## Work instructions
Exactly how many lines in the entries contain "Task"? Give that number alone.

Dataset excerpts:

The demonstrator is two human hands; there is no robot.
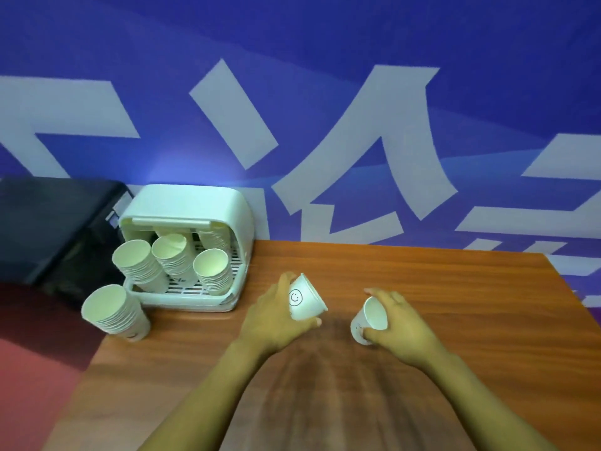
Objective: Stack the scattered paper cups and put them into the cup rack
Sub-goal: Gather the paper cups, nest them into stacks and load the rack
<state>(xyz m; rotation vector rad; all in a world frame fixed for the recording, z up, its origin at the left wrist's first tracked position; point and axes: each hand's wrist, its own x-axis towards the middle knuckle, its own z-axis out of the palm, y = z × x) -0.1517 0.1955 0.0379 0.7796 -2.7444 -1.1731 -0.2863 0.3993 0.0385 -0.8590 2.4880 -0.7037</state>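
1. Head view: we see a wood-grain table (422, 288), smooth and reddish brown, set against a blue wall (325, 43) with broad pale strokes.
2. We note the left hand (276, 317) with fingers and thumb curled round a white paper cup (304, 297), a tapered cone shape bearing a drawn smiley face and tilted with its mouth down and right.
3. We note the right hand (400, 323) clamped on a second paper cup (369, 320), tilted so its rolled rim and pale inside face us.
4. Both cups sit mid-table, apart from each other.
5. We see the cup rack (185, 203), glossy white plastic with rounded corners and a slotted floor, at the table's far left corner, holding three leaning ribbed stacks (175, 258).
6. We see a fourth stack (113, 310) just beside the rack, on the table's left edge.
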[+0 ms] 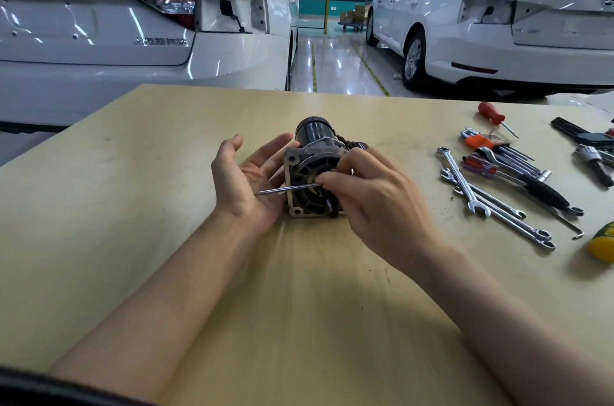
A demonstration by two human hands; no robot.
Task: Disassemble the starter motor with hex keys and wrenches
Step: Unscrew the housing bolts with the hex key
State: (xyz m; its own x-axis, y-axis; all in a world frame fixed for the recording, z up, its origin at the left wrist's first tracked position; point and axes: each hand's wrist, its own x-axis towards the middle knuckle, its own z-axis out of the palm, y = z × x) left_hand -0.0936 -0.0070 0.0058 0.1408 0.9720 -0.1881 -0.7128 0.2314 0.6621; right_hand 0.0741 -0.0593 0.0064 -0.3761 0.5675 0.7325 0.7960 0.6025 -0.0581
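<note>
- Head view: black-and-grey metal starter motor (312, 169) is lying mid-table.
- My left hand (247, 178) is cupping wide at its nine o'clock.
- My right hand (363, 193) is pinching a thin silver rod (287, 189) at its face.

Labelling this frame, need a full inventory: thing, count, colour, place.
starter motor: 1, black body, grey end flange, table centre, lying on its side
hex key: 1, silver, at the flange face, pinched by the right hand
table: 1, pale wood, foreground
combination wrenches: several, chrome, table right
hex key set: 1, orange holder, table right
red-handled screwdriver: 1, far right of table
black-handled tool: 1, among the wrenches
yellow object: 1, right edge, cut off
cars: 2, white, behind the table
left hand: open, beside the flange
right hand: pinching the hex key
</note>
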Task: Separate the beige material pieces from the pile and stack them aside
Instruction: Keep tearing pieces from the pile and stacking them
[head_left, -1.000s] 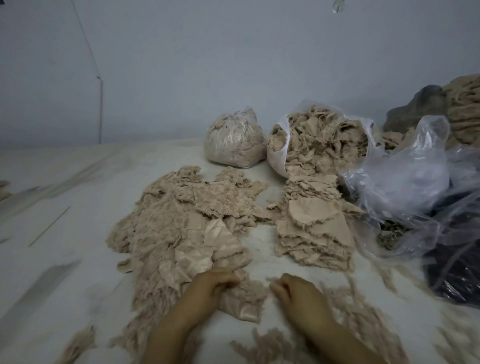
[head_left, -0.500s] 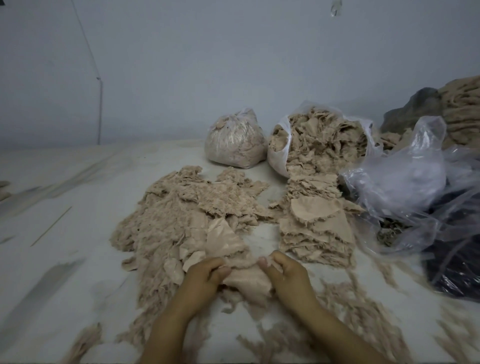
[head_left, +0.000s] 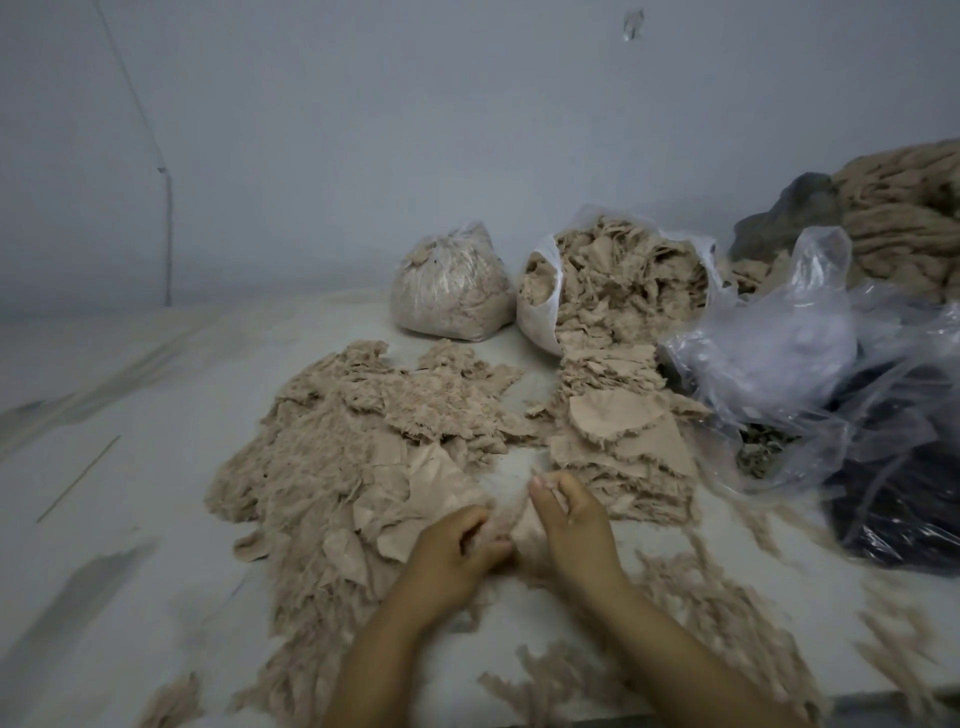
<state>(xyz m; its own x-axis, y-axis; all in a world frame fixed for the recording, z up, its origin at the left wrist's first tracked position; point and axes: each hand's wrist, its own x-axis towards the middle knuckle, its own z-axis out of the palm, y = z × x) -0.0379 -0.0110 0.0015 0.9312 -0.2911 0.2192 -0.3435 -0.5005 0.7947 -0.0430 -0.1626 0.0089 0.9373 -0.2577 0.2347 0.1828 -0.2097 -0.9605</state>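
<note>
A wide, loose pile of frayed beige pieces (head_left: 363, 447) covers the middle left of the white table. To its right lies a neater stack of flat beige pieces (head_left: 623, 447). My left hand (head_left: 452, 551) and my right hand (head_left: 571, 525) meet at the near edge of the pile, close together. Both pinch one small beige piece (head_left: 522, 535) between them, my right thumb raised above it. Most of that piece is hidden by my fingers.
An open white bag full of beige pieces (head_left: 613, 280) and a tied bag (head_left: 449, 291) stand at the back. Crumpled clear plastic (head_left: 779, 353) and a dark bag (head_left: 904, 509) fill the right side. Frayed threads (head_left: 727, 613) litter the near table.
My hands moved from the near pile edge, took up a beige piece and came closer together, shifting slightly right toward the stack.
</note>
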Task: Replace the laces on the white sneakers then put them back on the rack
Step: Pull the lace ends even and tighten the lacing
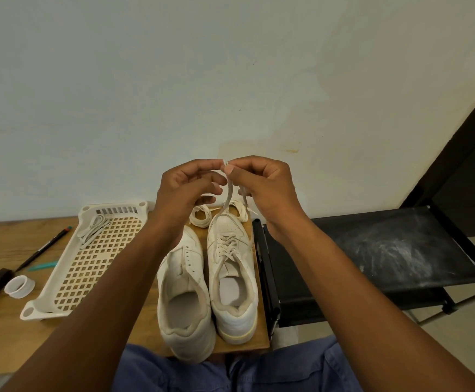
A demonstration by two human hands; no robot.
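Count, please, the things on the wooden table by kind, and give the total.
White sneakers: 2
Lace bundles: 3
Perforated tray: 1
Pens: 2
White tape roll: 1
Total: 9

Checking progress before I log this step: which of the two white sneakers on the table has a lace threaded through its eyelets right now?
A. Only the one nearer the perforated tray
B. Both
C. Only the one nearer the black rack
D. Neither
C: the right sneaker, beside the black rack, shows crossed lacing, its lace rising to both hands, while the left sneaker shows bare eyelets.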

## Response area
3